GEREKÇE: Dava, İİK 67.maddesine dayalı olarak açılan itirazın iptali istemine ilişkindir. İlk derece mahkemesince davanın reddine karar verilmiştir. Bu karara karşı davacı vekili, yasal süresi içinde istinaf kanun yoluna başvurmuştur. İstinaf incelemesi, HMK’nın 355. maddesi gereğince, ileri sürülen istinaf başvuru nedenleri ve kamu düzeni yönüyle sınırlı olarak yapılmıştır. Somut uyuşmazlıkta; davacı tarafça davalı aleyhine … bankası Göngören Şubesi’ne ait 30.000TL bedelli 25.09.2015 Tarihli … seri numaralı çeke dayalı alacağın tahsili talebi ile takip başlatılmış ise de, davalının çekteki keşideci imzasını kabul etmediği, mahkemece alınan bilirkişi raporuna göre çekteki imzanın davalı şirket temsilcisi …’in eli ürünü olmadığının tespit edildiği, esasen davacının da çekteki imzanın şirket yetkisi olduğunu beyan ettiği …’in kardeşi … tarafından atıldığını öğrendiklerini beyan ettiği görülmektedir.İmza defi mutlak defilerden olup herkese karşı ileri sürülebilir. Şirket yetkilisinin eli ürünü olmayan veya şirket yetkilisi tarafından benimsenmeyen imza nedeni ile davalı şirket senetten sorumlu tutulamayacaktır. Bununla birlikte imza itirazına dayalı savunma ve mevcut delil durumuna göre ilk derece mahkemesinin aile kayıtlarını celp etmemesinde ve 3.kişinin imza incelemesini yapmamasında hukuka aykırılık bulunmadığından davanın reddi kararında usul ve esas yönünden hukuka aykırılık görülmemiş ve davacının istinaf isteminin reddi gerekmiştir. İstinaf süresinden sonra taraf vekilleri tarafından ek beyan dilekçeleri sunulmuş olup davalı vekilinin dilekçesi ekindeki iddianame ve ifade örnekleri ile davacı vekilinin dilekçesi ekindeki ATK raporu incelendiğinde; Çorlu 2.Ağır Ceza Mahkemesi’nin 2020/207 E sayılı dosyasında yargılama konusunun … seri nolu 10.09.2015 Tarihli 30.000TL bedelli çek olduğu, katılanın ..Şti, …, sanıkların … ve … olduğu, iş bu davanın konusu olan çekin ceza dosyasının konusu olmadığı, ilgili ceza dosyası ve raporun bu dosya yönünden esasa etkili olmadığı görülmüştür. Açıklanan nedenle davacı vekilinin istinaf isteminin esastan reddi gerekmiştir.

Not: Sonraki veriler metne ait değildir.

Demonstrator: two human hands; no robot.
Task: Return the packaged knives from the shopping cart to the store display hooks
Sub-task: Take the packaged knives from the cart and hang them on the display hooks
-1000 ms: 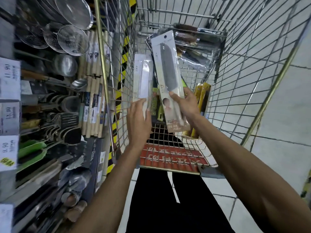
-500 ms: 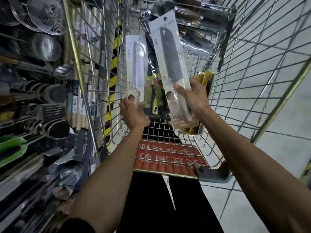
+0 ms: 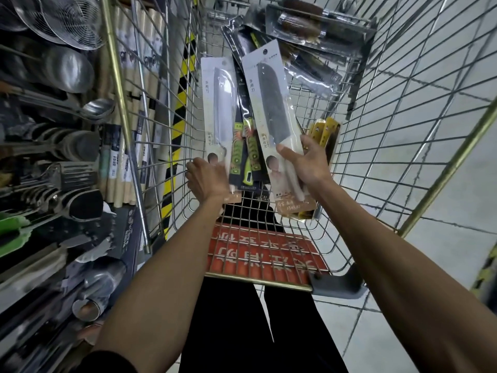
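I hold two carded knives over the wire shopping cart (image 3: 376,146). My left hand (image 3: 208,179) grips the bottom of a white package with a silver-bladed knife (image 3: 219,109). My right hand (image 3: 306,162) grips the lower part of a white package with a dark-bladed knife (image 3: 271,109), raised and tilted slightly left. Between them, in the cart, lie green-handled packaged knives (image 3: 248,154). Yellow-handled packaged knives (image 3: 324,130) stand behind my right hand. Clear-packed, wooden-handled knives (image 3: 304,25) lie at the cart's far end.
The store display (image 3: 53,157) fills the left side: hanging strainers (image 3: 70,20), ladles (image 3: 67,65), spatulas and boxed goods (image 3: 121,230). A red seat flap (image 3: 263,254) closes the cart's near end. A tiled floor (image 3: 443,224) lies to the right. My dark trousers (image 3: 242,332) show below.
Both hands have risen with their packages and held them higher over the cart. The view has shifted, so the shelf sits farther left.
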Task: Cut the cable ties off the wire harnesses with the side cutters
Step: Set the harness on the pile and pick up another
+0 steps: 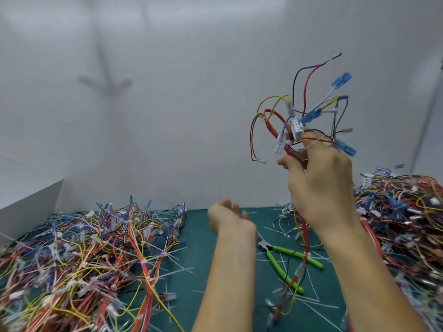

HÜKÜM: Gerekçesi ayrıntılı kararda açıklandığı üzere;1-6100 sayılı HMK’nın 353/1-b-1 maddesi gereğince, davacı vekilinin yerinde görülmeyen istinaf isteminin ESASTAN REDDİNE, 2-Alınması gereken 80,70 TL harçtan, peşin yatırılan 54,40 TL’nin mahsubu ile bakiye 23,60TL harcın davacıdan alınarak Hazine’ye irad kaydına, 3-İstinaf yargılama giderlerinin davacı üzerinde bırakılmasına, 4-İstinaf incelemesi duruşmasız yapıldığından vekalet ücreti tayinine yer olmadığına, 5-Artan gider avanslarının, karar kesinleştiğinde ve talep halinde ilk derece mahkemesince taraflara iadesine, Dair, dosya üzerinde yapılan inceleme sonucu 30/09/2022 tarihinde oy birliğiyle kesin olarak karar verildi.